▶ [YOUR TASK]:
Copy out every line below without alteration.
** Opening DATASET RECORDS block **
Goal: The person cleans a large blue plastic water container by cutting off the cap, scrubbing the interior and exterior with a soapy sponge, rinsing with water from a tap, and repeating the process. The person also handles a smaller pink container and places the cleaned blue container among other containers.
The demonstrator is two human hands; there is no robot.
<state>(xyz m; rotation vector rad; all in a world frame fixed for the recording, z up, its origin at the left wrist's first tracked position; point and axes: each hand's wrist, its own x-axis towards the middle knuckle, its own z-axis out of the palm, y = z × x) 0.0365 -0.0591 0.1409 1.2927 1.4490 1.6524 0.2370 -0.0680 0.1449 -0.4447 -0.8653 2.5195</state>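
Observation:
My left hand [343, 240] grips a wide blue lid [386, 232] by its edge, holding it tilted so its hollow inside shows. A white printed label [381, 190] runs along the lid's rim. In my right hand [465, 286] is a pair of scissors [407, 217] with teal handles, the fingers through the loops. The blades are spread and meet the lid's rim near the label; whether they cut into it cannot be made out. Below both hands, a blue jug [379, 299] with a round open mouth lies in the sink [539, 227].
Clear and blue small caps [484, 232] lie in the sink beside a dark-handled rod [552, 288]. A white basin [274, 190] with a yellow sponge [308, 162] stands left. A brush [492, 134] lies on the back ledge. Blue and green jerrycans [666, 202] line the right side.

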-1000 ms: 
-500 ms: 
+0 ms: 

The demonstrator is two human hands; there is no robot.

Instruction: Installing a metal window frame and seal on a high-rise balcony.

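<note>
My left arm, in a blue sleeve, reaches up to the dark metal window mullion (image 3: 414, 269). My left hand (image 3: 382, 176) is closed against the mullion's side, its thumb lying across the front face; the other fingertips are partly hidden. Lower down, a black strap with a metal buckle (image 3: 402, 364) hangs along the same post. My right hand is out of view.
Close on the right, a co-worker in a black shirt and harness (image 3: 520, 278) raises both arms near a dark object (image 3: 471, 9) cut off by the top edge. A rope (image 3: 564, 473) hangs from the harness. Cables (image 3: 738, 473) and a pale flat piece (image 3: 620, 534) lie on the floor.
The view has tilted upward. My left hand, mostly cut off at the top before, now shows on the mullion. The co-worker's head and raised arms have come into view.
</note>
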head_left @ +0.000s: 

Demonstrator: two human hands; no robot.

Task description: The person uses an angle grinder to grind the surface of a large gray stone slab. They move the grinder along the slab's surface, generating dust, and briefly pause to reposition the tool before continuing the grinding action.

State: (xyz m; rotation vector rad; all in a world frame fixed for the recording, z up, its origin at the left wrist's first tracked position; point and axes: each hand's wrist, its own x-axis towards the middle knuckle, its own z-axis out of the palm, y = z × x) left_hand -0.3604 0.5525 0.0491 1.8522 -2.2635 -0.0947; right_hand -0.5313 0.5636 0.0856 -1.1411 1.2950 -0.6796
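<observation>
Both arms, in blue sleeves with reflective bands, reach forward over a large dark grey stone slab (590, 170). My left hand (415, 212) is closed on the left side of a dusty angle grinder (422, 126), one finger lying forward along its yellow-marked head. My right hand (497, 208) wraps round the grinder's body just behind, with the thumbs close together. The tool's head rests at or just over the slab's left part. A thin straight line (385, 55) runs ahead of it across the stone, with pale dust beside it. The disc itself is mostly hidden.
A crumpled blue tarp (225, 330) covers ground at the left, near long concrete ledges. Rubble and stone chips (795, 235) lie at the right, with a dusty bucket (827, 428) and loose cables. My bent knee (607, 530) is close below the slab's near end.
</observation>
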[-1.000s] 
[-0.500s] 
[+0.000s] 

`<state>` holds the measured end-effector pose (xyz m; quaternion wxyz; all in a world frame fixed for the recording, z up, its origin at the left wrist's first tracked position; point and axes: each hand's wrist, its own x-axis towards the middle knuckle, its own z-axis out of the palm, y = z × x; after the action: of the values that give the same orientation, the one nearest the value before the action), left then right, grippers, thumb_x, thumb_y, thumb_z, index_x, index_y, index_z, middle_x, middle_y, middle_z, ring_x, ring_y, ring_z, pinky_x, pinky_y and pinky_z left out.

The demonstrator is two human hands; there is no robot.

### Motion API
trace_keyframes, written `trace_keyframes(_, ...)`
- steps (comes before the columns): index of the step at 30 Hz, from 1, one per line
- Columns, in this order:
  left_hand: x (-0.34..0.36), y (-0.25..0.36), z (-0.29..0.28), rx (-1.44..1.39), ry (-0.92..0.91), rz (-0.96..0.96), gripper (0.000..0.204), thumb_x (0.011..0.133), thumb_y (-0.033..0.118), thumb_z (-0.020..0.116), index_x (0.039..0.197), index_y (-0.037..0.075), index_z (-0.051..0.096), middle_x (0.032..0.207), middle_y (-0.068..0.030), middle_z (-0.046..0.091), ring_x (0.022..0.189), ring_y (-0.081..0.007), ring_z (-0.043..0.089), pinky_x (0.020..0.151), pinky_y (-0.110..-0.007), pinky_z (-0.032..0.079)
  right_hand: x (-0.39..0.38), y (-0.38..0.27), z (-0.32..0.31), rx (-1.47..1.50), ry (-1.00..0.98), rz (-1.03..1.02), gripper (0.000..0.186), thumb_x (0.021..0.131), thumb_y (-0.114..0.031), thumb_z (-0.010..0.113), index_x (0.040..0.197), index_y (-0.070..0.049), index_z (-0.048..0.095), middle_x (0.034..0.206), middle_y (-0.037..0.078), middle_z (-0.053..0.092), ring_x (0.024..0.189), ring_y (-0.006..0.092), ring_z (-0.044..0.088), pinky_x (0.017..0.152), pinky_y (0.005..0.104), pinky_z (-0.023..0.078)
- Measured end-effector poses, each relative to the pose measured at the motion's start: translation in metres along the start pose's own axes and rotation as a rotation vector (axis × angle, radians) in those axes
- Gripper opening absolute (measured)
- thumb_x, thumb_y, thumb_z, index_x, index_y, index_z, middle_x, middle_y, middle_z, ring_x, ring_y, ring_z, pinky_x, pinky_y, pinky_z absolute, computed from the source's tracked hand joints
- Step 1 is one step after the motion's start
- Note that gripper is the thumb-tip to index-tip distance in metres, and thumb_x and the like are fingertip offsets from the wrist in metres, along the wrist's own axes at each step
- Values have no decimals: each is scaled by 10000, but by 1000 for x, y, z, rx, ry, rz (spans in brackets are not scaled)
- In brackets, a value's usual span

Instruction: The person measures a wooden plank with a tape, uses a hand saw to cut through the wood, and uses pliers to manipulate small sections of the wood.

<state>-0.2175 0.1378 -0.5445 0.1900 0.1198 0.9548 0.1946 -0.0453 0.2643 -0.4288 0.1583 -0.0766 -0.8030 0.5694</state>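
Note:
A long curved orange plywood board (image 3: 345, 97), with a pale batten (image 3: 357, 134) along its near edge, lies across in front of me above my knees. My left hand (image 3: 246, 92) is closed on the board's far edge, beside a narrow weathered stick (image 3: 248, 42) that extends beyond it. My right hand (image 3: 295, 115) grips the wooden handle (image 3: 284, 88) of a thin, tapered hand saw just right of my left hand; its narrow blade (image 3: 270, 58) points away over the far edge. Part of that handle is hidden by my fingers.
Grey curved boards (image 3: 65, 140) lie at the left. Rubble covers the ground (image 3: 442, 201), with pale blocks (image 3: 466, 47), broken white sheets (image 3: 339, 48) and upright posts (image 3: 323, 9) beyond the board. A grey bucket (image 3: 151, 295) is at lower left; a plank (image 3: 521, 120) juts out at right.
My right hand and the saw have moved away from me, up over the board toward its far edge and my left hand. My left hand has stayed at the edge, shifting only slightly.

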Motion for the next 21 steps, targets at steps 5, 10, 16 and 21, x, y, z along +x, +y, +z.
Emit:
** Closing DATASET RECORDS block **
▶ [RESPONSE]:
Goal: The person cleans a large blue plastic water container by cutting off the cap, scrubbing the interior and exterior with a soapy sponge, rinsing with water from a tap, and repeating the process. The person also handles a smaller pink container and places the cleaned blue container among other containers.
The demonstrator is two human hands; there is no robot.
<state>(xyz m; rotation vector rad; all in a world frame fixed for the recording, z up, its origin at the left wrist's first tracked position; point and axes: each hand's wrist, its own x-axis towards the middle knuckle, its own z-axis out of the palm, y = z × x) 0.0365 -0.0591 0.1409 1.2927 1.4490 1.6524 0.2370 -0.0680 0.1449 -0.4447 -0.8653 2.5195</state>
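Observation:
My left hand [343, 240] grips a wide blue lid [386, 232] by its edge, holding it tilted so its hollow inside shows. A white printed label [381, 190] runs along the lid's rim. In my right hand [465, 286] is a pair of scissors [407, 217] with teal handles, the fingers through the loops. The blades are spread and meet the lid's rim near the label; whether they cut into it cannot be made out. Below both hands, a blue jug [379, 299] with a round open mouth lies in the sink [539, 227].
Clear and blue small caps [484, 232] lie in the sink beside a dark-handled rod [552, 288]. A white basin [274, 190] with a yellow sponge [308, 162] stands left. A brush [492, 134] lies on the back ledge. Blue and green jerrycans [666, 202] line the right side.
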
-1000 ms: 
-500 ms: 
+0 ms: 

The demonstrator is two human hands; there is no robot.

Instruction: Installing a metal window frame and seal on a high-rise balcony.

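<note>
My left arm, in a blue sleeve, reaches up to the dark metal window mullion (image 3: 414, 269). My left hand (image 3: 382, 176) is closed against the mullion's side, its thumb lying across the front face; the other fingertips are partly hidden. Lower down, a black strap with a metal buckle (image 3: 402, 364) hangs along the same post. My right hand is out of view.
Close on the right, a co-worker in a black shirt and harness (image 3: 520, 278) raises both arms near a dark object (image 3: 471, 9) cut off by the top edge. A rope (image 3: 564, 473) hangs from the harness. Cables (image 3: 738, 473) and a pale flat piece (image 3: 620, 534) lie on the floor.
The view has tilted upward. My left hand, mostly cut off at the top before, now shows on the mullion. The co-worker's head and raised arms have come into view.
</note>
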head_left @ +0.000s: 

Demonstrator: two human hands; no robot.

Task description: The person uses an angle grinder to grind the surface of a large gray stone slab. They move the grinder along the slab's surface, generating dust, and briefly pause to reposition the tool before continuing the grinding action.

State: (xyz m; rotation vector rad; all in a world frame fixed for the recording, z up, its origin at the left wrist's first tracked position; point and axes: each hand's wrist, its own x-axis towards the middle knuckle, its own z-axis out of the palm, y = z × x) left_hand -0.3604 0.5525 0.0491 1.8522 -2.2635 -0.0947; right_hand -0.5313 0.5636 0.0856 -1.1411 1.2950 -0.6796
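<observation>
Both arms, in blue sleeves with reflective bands, reach forward over a large dark grey stone slab (590, 170). My left hand (415, 212) is closed on the left side of a dusty angle grinder (422, 126), one finger lying forward along its yellow-marked head. My right hand (497, 208) wraps round the grinder's body just behind, with the thumbs close together. The tool's head rests at or just over the slab's left part. A thin straight line (385, 55) runs ahead of it across the stone, with pale dust beside it. The disc itself is mostly hidden.
A crumpled blue tarp (225, 330) covers ground at the left, near long concrete ledges. Rubble and stone chips (795, 235) lie at the right, with a dusty bucket (827, 428) and loose cables. My bent knee (607, 530) is close below the slab's near end.
</observation>
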[-1.000s] 
[-0.500s] 
[+0.000s] 

`<state>` holds the measured end-effector pose (xyz m; quaternion wxyz; all in a world frame fixed for the recording, z up, its origin at the left wrist's first tracked position; point and axes: each hand's wrist, its own x-axis towards the middle knuckle, its own z-axis out of the palm, y = z × x; after the action: of the values that give the same orientation, the one nearest the value before the action), left then right, grippers, thumb_x, thumb_y, thumb_z, index_x, index_y, index_z, middle_x, middle_y, middle_z, ring_x, ring_y, ring_z, pinky_x, pinky_y and pinky_z left out.

The demonstrator is two human hands; there is no robot.

### Motion API
trace_keyframes, written `trace_keyframes(_, ...)`
- steps (comes before the columns): index of the step at 30 Hz, from 1, one per line
- Columns, in this order:
  left_hand: x (-0.34..0.36), y (-0.25..0.36), z (-0.29..0.28), rx (-1.44..1.39), ry (-0.92..0.91), rz (-0.96..0.96), gripper (0.000..0.204), thumb_x (0.011..0.133), thumb_y (-0.033..0.118), thumb_z (-0.020..0.116), index_x (0.039..0.197), index_y (-0.037..0.075), index_z (-0.051..0.096), middle_x (0.032..0.207), middle_y (-0.068..0.030), middle_z (-0.046..0.091), ring_x (0.022..0.189), ring_y (-0.081..0.007), ring_z (-0.043..0.089), pinky_x (0.020..0.151), pinky_y (-0.110..-0.007), pinky_z (-0.032..0.079)
  right_hand: x (-0.39..0.38), y (-0.38..0.27), z (-0.32..0.31), rx (-1.47..1.50), ry (-1.00..0.98), rz (-1.03..1.02), gripper (0.000..0.186), thumb_x (0.021..0.131), thumb_y (-0.114..0.031), thumb_z (-0.010..0.113), index_x (0.040..0.197), index_y (-0.070..0.049), index_z (-0.048..0.095), middle_x (0.034..0.206), middle_y (-0.037..0.078), middle_z (-0.053..0.092), ring_x (0.024..0.189), ring_y (-0.006..0.092), ring_z (-0.044..0.088), pinky_x (0.017..0.152), pinky_y (0.005..0.104), pinky_z (-0.023..0.078)
- Measured end-effector poses, each relative to the pose measured at the motion's start: translation in metres along the start pose's own axes and rotation as a rotation vector (axis × angle, radians) in those axes
- Gripper opening absolute (measured)
- thumb_x, thumb_y, thumb_z, index_x, index_y, index_z, middle_x, middle_y, middle_z, ring_x, ring_y, ring_z, pinky_x, pinky_y, pinky_z absolute, computed from the source's tracked hand joints
- Step 1 is one step after the motion's start
- Note that gripper is the thumb-tip to index-tip distance in metres, and thumb_x and the like are fingertip offsets from the wrist in metres, along the wrist's own axes at each step
- Values have no decimals: each is scaled by 10000, but by 1000 for x, y, z, rx, ry, rz (spans in brackets are not scaled)
- In brackets, a value's usual span

Instruction: The person measures a wooden plank with a tape, uses a hand saw to cut through the wood, and uses pliers to manipulate small sections of the wood.

<state>-0.2175 0.1378 -0.5445 0.1900 0.1198 0.9548 0.1946 -0.0453 0.2643 -0.4288 0.1583 -0.0766 -0.8030 0.5694</state>
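Note:
A long curved orange plywood board (image 3: 345, 97), with a pale batten (image 3: 357, 134) along its near edge, lies across in front of me above my knees. My left hand (image 3: 246, 92) is closed on the board's far edge, beside a narrow weathered stick (image 3: 248, 42) that extends beyond it. My right hand (image 3: 295, 115) grips the wooden handle (image 3: 284, 88) of a thin, tapered hand saw just right of my left hand; its narrow blade (image 3: 270, 58) points away over the far edge. Part of that handle is hidden by my fingers.
Grey curved boards (image 3: 65, 140) lie at the left. Rubble covers the ground (image 3: 442, 201), with pale blocks (image 3: 466, 47), broken white sheets (image 3: 339, 48) and upright posts (image 3: 323, 9) beyond the board. A grey bucket (image 3: 151, 295) is at lower left; a plank (image 3: 521, 120) juts out at right.
My right hand and the saw have moved away from me, up over the board toward its far edge and my left hand. My left hand has stayed at the edge, shifting only slightly.
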
Motion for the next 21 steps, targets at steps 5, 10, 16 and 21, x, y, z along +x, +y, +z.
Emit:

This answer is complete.